**WHAT TO PRODUCE**
An exact copy of the data is required, with no pictures in it.

**PROVIDED DATA**
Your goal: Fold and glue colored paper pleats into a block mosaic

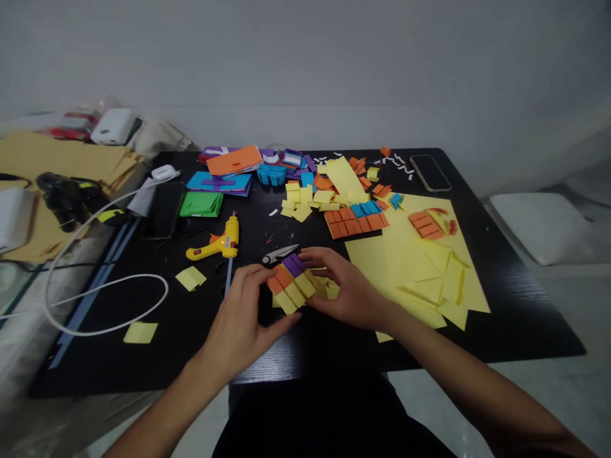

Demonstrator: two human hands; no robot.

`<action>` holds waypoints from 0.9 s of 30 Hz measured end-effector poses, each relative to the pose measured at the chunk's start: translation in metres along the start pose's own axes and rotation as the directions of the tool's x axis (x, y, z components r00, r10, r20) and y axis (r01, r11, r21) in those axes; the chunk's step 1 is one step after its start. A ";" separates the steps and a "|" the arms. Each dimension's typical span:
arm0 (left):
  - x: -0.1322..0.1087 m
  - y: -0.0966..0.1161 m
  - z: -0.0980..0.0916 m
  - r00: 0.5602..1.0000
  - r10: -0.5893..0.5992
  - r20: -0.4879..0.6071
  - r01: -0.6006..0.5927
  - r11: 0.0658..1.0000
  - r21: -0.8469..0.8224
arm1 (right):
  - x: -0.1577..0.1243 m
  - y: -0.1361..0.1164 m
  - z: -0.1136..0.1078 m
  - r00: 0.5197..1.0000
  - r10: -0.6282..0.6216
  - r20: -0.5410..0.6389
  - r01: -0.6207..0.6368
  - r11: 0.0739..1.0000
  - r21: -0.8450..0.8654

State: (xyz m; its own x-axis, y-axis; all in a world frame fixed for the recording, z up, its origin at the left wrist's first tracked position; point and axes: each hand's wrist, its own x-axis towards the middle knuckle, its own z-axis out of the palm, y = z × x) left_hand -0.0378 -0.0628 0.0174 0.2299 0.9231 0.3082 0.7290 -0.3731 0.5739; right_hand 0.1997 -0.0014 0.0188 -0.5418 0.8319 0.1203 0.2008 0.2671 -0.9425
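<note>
Between both hands, just above the black table, is a small folded-paper piece made of yellow, orange and purple strips. My left hand grips its left side, fingers on the upper edge and thumb below. My right hand pinches its right side, with some fingertips behind the paper. Loose yellow paper shows partly behind the right fingers. Just beyond the hands lie scissors. Farther back is a panel of orange and blue folded squares.
A yellow glue gun lies left of my hands. Yellow sheets cover the right side, with a phone behind them. Small yellow pieces and colored paper stacks fill the back. A white cable loops at left.
</note>
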 end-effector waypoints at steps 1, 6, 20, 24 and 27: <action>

**YOUR SOLUTION**
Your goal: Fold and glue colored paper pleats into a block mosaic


Demonstrator: two human hands; no robot.

`<action>` holds waypoints from 0.9 s of 30 Hz measured end-effector poses, each relative to the pose measured at the chunk's start: translation in metres along the start pose's own axes and rotation as the directions of the tool's x axis (x, y, z components r00, r10, r20) and y axis (r01, r11, r21) in those axes; the chunk's step 1 is one step after its start. A ";" separates the steps and a "|" the arms. Each dimension's typical span:
arm0 (left):
  - x: -0.1322..0.1087 m
  - y: -0.0966..0.1161 m
  - z: -0.0980..0.0916 m
  - r00: 0.5602..1.0000
  - r10: -0.5893..0.5992
  - r20: -0.4879..0.6071
  - r01: -0.6006..0.5927
  - r11: 0.0658..1.0000
  - r21: -0.8469..0.8224
arm1 (right):
  - x: -0.1577..0.1243 m
  - y: -0.1361..0.1164 m
  - z: -0.1136..0.1078 m
  - r00: 0.5197..1.0000
  - r10: -0.6282..0.6216
  - r20: -0.5410..0.6389
  - r01: -0.6207..0.6368
  - r11: 0.0739..1.0000
  - r21: -0.8450..0.8654

State: (xyz m; its own x-axis, y-axis; all in a world frame fixed for the recording, z up, its origin at the left wrist's first tracked position; point and axes: each hand's wrist, its own x-axis towards the middle knuckle, its own z-axis out of the palm, y = z × x) left_hand -0.0378 -0.0628 0.0174 0.2299 0.9231 0.3082 0.7290 -0.3731 0.5739; right_hand 0.1997 -0.0014 0.0188 -0.5418 0.8319 0.1203 0.2008 0.2671 -0.9425
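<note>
Between both hands, just above the black table, is a small folded-paper piece made of yellow, orange and purple strips. My left hand grips its left side, fingers on the upper edge and thumb below. My right hand pinches its right side, with some fingertips behind the paper. Loose yellow paper shows partly behind the right fingers. Just beyond the hands lie scissors. Farther back is a panel of orange and blue folded squares.
A yellow glue gun lies left of my hands. Yellow sheets cover the right side, with a phone behind them. Small yellow pieces and colored paper stacks fill the back. A white cable loops at left.
</note>
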 end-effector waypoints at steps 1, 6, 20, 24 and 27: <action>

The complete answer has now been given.